一、適法有効な道路標識といえないとされた事例 二、「区域」を指定してする速度規制の効力 三、東京都内を通行する普通自動車の運転者が速度規制につき払うべき注意義務
道路交通法(昭和46年6月2日法律98号による改正前のもの)9条,道路交通法(昭和46年6月2日法律98号による改正前のもの)22条,道路交通法(昭和46年6月2日法律98号による改正前のもの)68条,道路交通法(昭和46年6月2日法律98号による改正前のもの)118条1項3号,道路交通法(昭和46年6月2日法律98号による改正前のもの)118条2項,道路交通法施行令(昭和46年11月24日政令348号による改正前のもの)7条1項,道路交通法施行令(昭和46年11月24日政令348号による改正前のもの)7条3項,東京都道路交通規則(昭和43年1月31日東京都公安委員会規則2号による改正前のもの)6条
判旨
東京都全域のような区域指定による最高速度規制が適式に行われている場合、個別の標識が識別困難であっても当該区域内の道路には規制の効力が及ぶ。
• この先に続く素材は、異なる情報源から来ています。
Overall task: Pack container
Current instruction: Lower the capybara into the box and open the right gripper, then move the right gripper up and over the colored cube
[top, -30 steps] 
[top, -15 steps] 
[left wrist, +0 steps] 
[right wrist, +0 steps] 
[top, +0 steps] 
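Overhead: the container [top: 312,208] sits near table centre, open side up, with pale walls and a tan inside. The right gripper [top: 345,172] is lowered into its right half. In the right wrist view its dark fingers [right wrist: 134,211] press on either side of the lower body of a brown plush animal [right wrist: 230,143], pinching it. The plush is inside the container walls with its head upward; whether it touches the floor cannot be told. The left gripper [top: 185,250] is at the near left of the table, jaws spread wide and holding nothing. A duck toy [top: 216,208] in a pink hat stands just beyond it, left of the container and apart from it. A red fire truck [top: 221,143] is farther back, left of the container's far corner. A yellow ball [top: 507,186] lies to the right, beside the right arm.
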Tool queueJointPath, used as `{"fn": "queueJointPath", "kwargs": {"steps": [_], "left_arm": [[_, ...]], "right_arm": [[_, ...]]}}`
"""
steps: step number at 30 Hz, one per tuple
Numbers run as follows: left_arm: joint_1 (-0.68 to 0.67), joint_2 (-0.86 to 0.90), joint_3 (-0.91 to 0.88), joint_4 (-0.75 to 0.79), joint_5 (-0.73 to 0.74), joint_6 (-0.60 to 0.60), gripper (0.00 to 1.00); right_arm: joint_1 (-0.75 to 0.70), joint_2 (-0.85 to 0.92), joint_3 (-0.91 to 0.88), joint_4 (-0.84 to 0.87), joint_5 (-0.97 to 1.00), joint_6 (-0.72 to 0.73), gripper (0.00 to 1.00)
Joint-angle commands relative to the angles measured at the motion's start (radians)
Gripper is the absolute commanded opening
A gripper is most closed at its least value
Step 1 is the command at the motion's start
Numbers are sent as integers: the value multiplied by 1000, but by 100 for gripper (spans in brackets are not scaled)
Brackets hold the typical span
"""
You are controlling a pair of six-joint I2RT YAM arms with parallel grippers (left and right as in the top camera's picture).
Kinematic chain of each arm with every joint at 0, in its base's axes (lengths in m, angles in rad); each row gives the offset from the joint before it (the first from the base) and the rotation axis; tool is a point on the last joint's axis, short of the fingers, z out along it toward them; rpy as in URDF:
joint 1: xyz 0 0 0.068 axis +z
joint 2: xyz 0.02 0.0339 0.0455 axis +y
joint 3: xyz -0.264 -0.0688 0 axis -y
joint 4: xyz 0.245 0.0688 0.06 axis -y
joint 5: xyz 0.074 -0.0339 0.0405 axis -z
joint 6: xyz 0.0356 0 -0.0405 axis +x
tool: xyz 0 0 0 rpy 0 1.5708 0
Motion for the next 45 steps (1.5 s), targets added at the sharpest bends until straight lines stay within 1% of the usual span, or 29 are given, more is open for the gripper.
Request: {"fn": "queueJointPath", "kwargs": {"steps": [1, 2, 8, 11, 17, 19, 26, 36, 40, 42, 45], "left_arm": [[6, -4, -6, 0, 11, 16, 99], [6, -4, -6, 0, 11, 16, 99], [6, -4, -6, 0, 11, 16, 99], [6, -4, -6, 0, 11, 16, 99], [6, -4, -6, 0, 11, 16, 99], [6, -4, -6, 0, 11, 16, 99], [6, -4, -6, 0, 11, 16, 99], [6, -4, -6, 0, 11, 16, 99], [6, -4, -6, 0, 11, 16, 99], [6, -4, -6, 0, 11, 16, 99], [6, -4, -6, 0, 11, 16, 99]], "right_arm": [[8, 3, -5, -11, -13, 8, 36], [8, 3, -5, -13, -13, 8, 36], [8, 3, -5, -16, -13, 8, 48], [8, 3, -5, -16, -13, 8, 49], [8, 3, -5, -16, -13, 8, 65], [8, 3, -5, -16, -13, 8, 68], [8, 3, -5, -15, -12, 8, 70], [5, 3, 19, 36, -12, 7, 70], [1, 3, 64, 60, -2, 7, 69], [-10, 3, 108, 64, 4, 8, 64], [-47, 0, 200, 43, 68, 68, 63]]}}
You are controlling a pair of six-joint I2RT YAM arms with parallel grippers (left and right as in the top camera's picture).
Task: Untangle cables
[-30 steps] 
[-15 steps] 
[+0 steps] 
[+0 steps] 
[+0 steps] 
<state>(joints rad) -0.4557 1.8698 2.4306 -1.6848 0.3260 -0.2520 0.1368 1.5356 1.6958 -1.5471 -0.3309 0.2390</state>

運転者は、原則的な規制速度を超える速度で進行する際、その道路が例外的に許容された区間であることを確認すべき注意義務を負う。
問題の所在(論点)
設置された道路標識が識別困難で無効である場合、当該道路における最高速度規制の効力はどうなるか。また、それを認識せずに速度超過した運転者に過失が認められるか。
規範
「区域」を指定してなされる交通規制は、別異の規制がなされていない限り、当該区域内の道路全部にその効力が及ぶ。また、広域的な原則的規制が公知の事実として適式に行われている場合、運転者は原則の速度を超えるにあたり、その道路が例外的な許容区間であることを確認すべき注意義務を負う。
重要事実
被告人は、東京都内の交差点を右折進行する際、時速60キロメートルで普通自動車を運転した。当該場所には最高速度を40キロメートルに制限する標識が設置されていたが、設置状況から通常の運転者が容易に内容を識別できる状態(適法有効)ではなかった。一方で、東京都内全域には普通自動車等の最高速度を時速40キロメートルとする原則的指定がなされ、多数の標識により適式に実施されていることは公知の事実であった。
あてはめ
本件標識は識別困難で無効といえるが、東京都全域には時速40キロメートルの区域規制が及んでおり、標識の無効は指定最高速度が40キロメートルである事実に影響しない。都内を通行する運転者は、原則的規制(40キロメートル)を超える速度で進行する場合、その道路が例外的に高速度を許容する区間かを確認すべき注意義務がある。被告人はこの確認を怠り、漫然と規制超えの速度が許容されると即断して時速60キロメートルで走行した点に過失が認められる。
結論
本件標識が有効とした原判決の判断には誤りがあるが、区域規制の効力および被告人の注意義務違反が認められる以上、過失による最高速度超過運転の罪責を免れず、原判決を破棄しなくても著しく正義に反しない。
実務上の射程
行政上の規制が「区域」として一般的に行われている場合、個別標識の不備(可視性等)のみをもって直ちに規制の効力や運転者の過失を否定できないことを示す。行政法規違反における過失の判断において、公知の原則的規制の存在を前提とした注意義務を構成する際の重要な指針となる。
事件番号: 昭和41(あ)1208 / 裁判年月日: 昭和42年2月18日 / 結論: 棄却
東京都内においては、普通自動車の最高速度を原則として四〇キロメートル毎時とする規制が、東京都公安委員会の設置する道路標識によりなされている事実は、公知の事実に属する。